That's the protocol when you split a bag of herb with a friend.
Hey CC, what was the answer to the teaser of the Buddist kid needing exactly 45 minutes?
The solution to the incense sticks puzzle can be found here, in the comments.
One kid cuts the cake, once piece for each kid. Once the cake has been sliced, then all the other children select their pieces. The last kid to pick a piece is the cake slicer.
Assuming that the cake slicer wants to have as much cake as all the other kids, he will do his very best to ensure that all slices are the same size.
Nope.
Arbitrarily precisely cut the cake into equal pieces of whatever number is required. You seem to be saying this is OK with the "extremely sharp knife that can make arbitrarily precise cuts".
Assuming that isn't allowed, do you mean the children can cut pieces exactly the same size, but don't have sufficient grasp of fractions to do this in one step with the whole cake?

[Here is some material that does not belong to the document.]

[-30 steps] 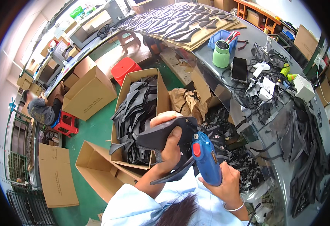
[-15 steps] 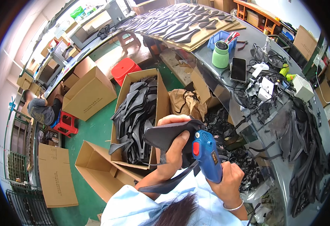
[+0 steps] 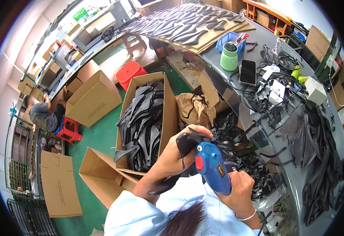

Could 5 children, for instance, cut 5 equal pieces from the cake and be sure to have cake left over? If so, duplicate the process on the leftover piece until infinity, or at least until cutting cake no longer leaves cake. The cutter gets the last crumb, he'll be hungry after making billions of cuts...
"Arbitrarily precisely cut the cake into equal pieces of whatever number is required."
Um ... if you could do that, it wouldn't be much of a puzzle. By saying that you could cut arbitrarily precisely, I meant that you could cut as thin a slice as you want to.
But, just using the eyeball technique, there's no way you can guarantee that you're cutting equal-sized slices, so
that's not an option.
NOTE: Read the puzzle again. I never said the slices had to be exactly equal, only that the children had no right to complain about being treated unfairly after the cutting was done.
It's the same with the two pirates, remember? If the first pirate divides the treasure into two obviously-unequal piles, and the second pirate takes the larger pile, the first pirate has no right to complain since he did the division initially.
Okay, I'm sure the details aren't perfect here. There are ways to game this system, and particularly for a child who isn't interested in cake at all to create chaos among those who do. Also, I'm going to arbitrarily say 8 children, because talking in terms of "N" children gets awkward.
Kid #1 cuts the cake into 8 pieces. Like in the pirate case, Kid #1 will be the last to recieve a piece of cake, so his enlightened self-interest should drive him to be reasonably fair.
The plate then passes down the line. Each Kid #2-#7 can opt to trim the largest piece down to a "fair" size (in his own estimation). For reasons that will be made clear later, it is in each child's interest to act honestly.
At the end of the line, Kid #8 gets to simply choose his favorite piece.
The plate then passes back up to Kid #7, who will find himself in one of the following situations:
1) He declined to trim any piece of cake on the first pass. In this case he may simply select the best remaining piece of cake. By not trimming, he implicitly vetted the division, and has no cause for complaint no matter what Kid #8 chose.
2) He trimmed a piece of cake, but Kid #8 took that one. This could happen either because Kid #7 did not trim enough off the biggest piece (in which case it's his own fault he doesn't end up with that piece), or because he trimmed it perfectly fairly and Kid #8 selected it by chance (in which case there should be an equally big piece left on the plate for Kid #7 to choose). Either way, in this case Kid #7 may choose the best piece remaining on the plate.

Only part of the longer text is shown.